- _Record set_
•••••

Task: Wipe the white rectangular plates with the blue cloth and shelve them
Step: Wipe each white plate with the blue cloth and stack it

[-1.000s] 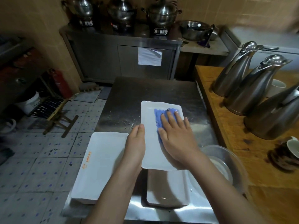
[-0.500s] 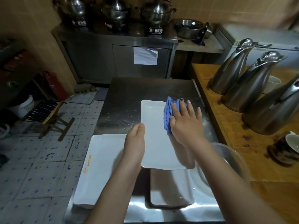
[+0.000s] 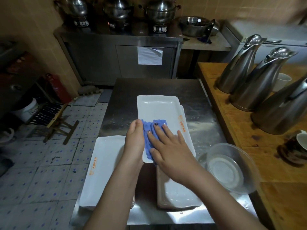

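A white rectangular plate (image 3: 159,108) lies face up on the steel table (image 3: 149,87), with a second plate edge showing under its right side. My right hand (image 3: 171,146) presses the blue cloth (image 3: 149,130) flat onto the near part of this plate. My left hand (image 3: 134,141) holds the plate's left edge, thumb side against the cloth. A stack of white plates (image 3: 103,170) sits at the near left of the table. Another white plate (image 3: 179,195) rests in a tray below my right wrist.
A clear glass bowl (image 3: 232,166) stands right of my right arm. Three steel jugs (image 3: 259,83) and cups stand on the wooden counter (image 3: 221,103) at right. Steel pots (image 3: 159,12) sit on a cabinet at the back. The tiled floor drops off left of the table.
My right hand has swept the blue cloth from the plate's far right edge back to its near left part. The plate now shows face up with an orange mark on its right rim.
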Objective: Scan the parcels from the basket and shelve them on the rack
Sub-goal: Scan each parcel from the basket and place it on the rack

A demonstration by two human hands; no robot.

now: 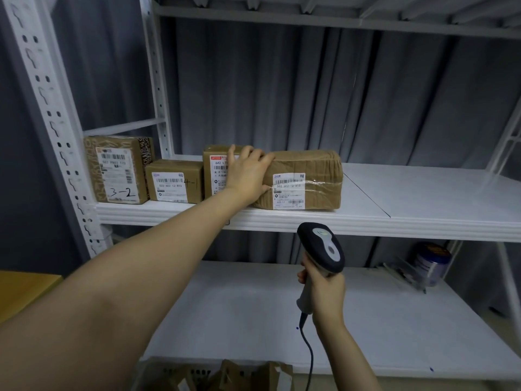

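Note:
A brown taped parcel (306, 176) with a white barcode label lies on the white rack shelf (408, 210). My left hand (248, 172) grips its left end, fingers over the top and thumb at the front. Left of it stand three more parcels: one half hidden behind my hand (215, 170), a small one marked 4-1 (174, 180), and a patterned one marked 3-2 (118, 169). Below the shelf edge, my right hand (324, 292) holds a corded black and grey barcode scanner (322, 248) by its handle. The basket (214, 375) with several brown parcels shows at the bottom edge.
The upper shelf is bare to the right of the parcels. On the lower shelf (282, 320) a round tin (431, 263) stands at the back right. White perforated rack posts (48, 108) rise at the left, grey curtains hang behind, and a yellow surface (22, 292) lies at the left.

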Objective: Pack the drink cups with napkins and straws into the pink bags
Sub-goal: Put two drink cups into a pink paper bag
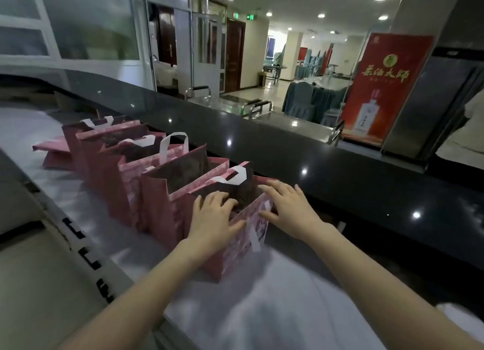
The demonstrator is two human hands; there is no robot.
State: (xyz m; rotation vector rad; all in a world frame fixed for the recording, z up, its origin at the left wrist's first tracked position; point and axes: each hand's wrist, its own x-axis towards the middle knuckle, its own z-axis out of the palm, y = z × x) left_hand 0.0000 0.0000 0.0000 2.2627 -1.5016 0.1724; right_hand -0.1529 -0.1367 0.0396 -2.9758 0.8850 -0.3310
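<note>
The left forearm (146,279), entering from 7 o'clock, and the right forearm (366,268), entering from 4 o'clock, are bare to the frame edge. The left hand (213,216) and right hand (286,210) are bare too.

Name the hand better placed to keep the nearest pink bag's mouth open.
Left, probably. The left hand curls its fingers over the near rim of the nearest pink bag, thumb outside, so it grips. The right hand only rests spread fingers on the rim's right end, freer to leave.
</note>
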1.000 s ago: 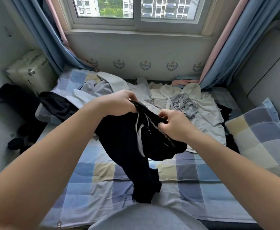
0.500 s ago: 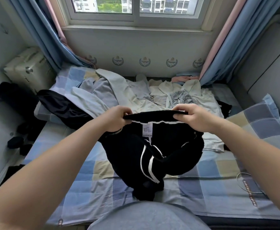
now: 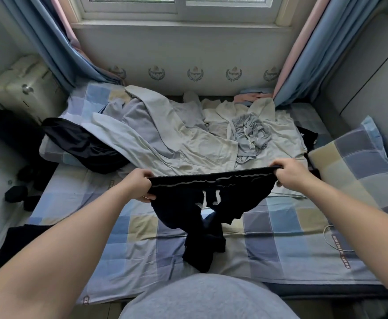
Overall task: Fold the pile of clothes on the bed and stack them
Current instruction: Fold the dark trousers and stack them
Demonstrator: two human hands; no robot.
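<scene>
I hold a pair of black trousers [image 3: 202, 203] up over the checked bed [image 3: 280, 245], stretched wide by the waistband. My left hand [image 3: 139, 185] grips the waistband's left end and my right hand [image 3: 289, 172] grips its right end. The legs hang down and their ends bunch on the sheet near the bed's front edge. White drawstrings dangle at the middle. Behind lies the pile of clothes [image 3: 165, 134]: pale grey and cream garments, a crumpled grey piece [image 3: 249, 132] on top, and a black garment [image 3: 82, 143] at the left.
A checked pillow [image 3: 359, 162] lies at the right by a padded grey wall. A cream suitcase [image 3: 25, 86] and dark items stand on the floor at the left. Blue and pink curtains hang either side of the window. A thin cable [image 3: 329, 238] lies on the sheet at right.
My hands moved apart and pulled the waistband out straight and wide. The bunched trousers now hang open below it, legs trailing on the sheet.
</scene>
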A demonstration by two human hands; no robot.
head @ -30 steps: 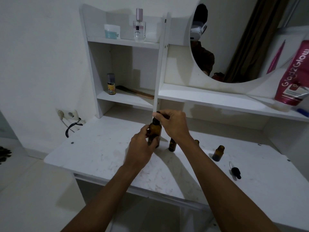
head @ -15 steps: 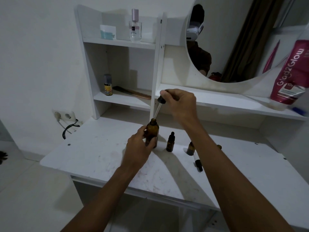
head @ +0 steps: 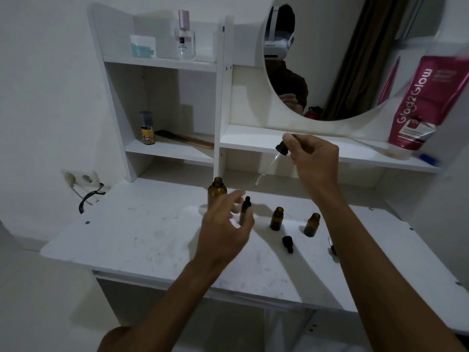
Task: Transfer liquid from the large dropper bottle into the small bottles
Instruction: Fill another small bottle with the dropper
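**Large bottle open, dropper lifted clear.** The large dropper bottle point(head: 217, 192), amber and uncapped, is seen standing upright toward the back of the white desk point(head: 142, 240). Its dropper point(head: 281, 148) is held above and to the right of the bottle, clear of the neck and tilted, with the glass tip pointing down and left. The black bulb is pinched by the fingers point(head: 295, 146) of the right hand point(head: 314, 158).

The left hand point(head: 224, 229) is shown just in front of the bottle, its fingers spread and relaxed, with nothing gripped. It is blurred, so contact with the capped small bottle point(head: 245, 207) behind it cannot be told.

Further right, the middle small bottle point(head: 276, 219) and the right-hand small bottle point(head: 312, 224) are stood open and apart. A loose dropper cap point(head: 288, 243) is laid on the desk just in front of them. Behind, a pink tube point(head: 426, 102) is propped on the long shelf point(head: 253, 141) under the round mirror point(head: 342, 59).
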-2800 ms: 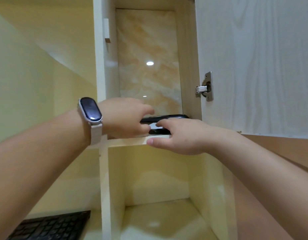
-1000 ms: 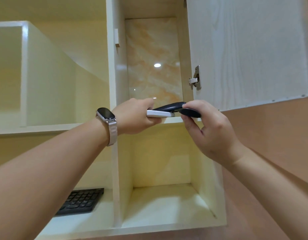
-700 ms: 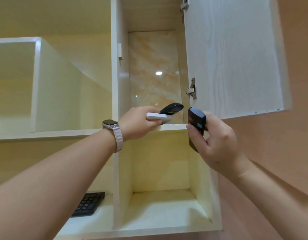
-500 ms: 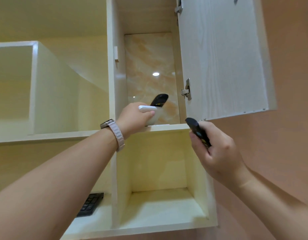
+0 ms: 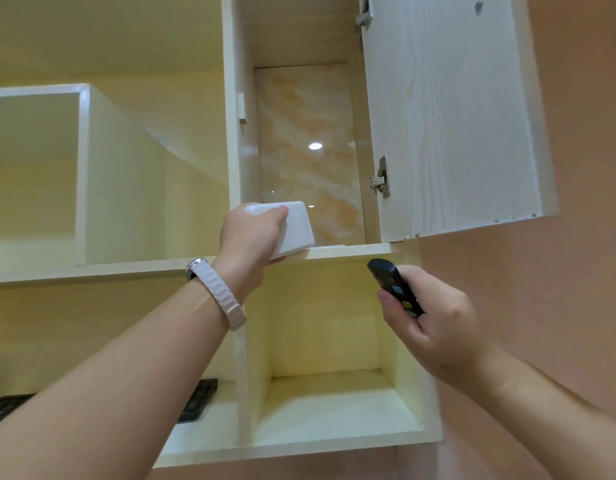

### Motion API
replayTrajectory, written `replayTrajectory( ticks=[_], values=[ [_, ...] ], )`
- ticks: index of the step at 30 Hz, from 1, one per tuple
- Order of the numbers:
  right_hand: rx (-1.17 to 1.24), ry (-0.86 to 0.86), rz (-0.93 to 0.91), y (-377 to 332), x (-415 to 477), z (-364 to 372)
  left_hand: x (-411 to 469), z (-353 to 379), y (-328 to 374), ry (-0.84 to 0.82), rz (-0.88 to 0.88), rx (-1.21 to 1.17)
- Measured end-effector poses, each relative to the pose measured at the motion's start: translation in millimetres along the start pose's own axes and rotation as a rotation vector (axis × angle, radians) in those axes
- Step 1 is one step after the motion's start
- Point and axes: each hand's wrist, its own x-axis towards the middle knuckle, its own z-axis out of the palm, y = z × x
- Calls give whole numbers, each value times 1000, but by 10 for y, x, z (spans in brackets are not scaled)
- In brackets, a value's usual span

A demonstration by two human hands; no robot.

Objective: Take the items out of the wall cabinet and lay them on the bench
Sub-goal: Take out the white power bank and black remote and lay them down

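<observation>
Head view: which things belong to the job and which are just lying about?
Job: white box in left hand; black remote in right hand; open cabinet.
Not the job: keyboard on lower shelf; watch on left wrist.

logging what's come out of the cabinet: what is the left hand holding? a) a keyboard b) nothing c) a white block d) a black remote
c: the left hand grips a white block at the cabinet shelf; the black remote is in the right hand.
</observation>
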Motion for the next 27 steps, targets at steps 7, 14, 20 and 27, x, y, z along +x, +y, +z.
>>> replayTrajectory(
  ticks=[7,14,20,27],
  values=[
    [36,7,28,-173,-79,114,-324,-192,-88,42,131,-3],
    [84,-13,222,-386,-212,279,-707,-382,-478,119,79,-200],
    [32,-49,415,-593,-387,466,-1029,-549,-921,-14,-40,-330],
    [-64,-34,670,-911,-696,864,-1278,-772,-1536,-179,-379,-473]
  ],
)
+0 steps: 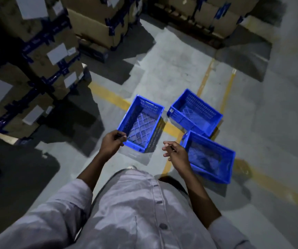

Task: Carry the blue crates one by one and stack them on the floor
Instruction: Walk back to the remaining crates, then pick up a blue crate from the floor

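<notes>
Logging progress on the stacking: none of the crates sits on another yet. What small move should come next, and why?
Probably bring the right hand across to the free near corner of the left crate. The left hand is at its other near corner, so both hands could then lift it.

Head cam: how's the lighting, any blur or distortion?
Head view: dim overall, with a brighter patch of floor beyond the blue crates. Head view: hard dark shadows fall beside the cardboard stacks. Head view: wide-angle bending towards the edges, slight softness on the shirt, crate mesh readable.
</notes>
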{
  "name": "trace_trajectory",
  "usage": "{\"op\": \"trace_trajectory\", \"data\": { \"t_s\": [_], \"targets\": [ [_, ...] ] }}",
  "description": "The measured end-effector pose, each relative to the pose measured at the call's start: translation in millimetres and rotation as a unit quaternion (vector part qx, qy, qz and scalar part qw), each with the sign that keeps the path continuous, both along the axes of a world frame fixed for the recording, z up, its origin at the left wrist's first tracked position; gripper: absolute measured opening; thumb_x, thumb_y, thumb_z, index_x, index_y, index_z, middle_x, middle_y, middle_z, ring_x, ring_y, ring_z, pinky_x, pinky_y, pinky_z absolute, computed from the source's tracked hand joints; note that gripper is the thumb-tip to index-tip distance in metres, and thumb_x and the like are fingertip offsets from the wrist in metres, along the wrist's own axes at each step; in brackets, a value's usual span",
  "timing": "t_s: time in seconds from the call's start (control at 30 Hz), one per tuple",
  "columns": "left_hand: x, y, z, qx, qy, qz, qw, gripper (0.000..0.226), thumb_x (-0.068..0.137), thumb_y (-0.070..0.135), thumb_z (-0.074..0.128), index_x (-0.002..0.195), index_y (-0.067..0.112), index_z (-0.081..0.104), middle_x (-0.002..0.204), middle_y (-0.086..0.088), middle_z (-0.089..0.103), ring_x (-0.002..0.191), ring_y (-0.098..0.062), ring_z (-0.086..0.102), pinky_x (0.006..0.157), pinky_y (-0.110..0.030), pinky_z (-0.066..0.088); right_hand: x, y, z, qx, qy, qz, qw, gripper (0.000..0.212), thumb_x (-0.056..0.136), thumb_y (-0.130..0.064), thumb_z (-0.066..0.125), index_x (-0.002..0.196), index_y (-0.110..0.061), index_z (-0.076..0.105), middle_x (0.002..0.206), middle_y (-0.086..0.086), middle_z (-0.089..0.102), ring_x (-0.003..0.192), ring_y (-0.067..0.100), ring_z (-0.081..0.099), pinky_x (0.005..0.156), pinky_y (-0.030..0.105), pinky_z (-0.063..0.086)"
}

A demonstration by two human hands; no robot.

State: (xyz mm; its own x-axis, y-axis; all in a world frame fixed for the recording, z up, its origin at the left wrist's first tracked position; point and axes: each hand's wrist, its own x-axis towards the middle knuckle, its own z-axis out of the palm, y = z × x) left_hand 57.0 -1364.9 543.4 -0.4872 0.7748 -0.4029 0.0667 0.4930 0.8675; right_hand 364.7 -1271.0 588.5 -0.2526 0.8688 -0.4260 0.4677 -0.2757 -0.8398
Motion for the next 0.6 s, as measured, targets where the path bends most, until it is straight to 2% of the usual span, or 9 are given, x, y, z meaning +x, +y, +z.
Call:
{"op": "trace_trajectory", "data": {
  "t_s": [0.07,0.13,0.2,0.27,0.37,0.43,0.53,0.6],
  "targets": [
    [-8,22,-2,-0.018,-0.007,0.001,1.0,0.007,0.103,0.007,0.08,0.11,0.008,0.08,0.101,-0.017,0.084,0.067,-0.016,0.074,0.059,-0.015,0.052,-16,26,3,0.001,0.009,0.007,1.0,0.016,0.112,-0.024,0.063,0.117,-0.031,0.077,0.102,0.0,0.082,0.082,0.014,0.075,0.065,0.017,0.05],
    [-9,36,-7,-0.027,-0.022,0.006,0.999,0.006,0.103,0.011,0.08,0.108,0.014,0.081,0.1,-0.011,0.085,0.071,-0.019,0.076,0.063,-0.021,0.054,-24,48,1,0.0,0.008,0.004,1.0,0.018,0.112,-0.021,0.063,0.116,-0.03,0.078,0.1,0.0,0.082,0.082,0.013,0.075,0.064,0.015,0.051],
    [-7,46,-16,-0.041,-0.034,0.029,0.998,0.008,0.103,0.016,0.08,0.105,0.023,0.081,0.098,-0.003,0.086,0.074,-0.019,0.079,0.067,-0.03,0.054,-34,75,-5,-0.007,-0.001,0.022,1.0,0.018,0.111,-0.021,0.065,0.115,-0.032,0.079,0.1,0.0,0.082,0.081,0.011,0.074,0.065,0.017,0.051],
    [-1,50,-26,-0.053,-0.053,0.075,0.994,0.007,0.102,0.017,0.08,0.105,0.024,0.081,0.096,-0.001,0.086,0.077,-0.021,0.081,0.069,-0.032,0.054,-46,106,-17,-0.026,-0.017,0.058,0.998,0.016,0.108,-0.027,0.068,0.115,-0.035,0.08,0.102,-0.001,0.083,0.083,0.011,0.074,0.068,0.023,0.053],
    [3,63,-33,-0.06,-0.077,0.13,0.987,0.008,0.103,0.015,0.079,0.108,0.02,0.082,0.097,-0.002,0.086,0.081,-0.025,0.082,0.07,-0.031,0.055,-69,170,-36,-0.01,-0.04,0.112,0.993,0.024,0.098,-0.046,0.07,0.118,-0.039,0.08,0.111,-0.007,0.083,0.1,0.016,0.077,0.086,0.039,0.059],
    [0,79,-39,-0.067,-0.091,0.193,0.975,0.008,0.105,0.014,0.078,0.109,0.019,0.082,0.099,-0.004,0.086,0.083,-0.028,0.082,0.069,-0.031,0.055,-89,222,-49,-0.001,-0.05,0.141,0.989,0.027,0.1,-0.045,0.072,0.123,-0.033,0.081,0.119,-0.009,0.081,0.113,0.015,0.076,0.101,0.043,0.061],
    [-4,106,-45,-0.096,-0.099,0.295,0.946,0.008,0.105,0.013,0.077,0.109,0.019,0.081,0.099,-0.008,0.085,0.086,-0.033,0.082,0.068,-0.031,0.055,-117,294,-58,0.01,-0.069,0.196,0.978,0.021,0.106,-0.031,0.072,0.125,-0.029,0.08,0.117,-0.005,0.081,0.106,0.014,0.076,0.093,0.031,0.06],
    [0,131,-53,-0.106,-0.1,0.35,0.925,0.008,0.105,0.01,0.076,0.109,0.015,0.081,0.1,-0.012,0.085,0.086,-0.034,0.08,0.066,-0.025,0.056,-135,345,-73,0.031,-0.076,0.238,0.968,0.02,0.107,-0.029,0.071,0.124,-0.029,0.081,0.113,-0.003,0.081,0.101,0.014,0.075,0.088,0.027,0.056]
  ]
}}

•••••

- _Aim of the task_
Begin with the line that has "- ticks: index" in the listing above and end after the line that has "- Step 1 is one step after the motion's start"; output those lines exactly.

- _The answer_
- ticks: index of the step at 30 Hz, from 1, one per tuple
- Order of the numbers:
  right_hand: rx (-1.17 to 1.24), ry (-0.86 to 0.86), rz (-0.93 to 0.91), y (-377 to 332), x (-415 to 477), z (-364 to 372)
  left_hand: x (-411 to 469), z (-353 to 379), y (-328 to 374), ry (-0.84 to 0.82), rz (-0.88 to 0.88), rx (-1.21 to 1.17)
- Measured end-effector poses, each relative to the pose measured at the motion's start: translation in millimetres along the start pose's own axes and rotation as a rotation vector (axis × angle, radians) in those axes
- Step 1 is one step after the motion's start

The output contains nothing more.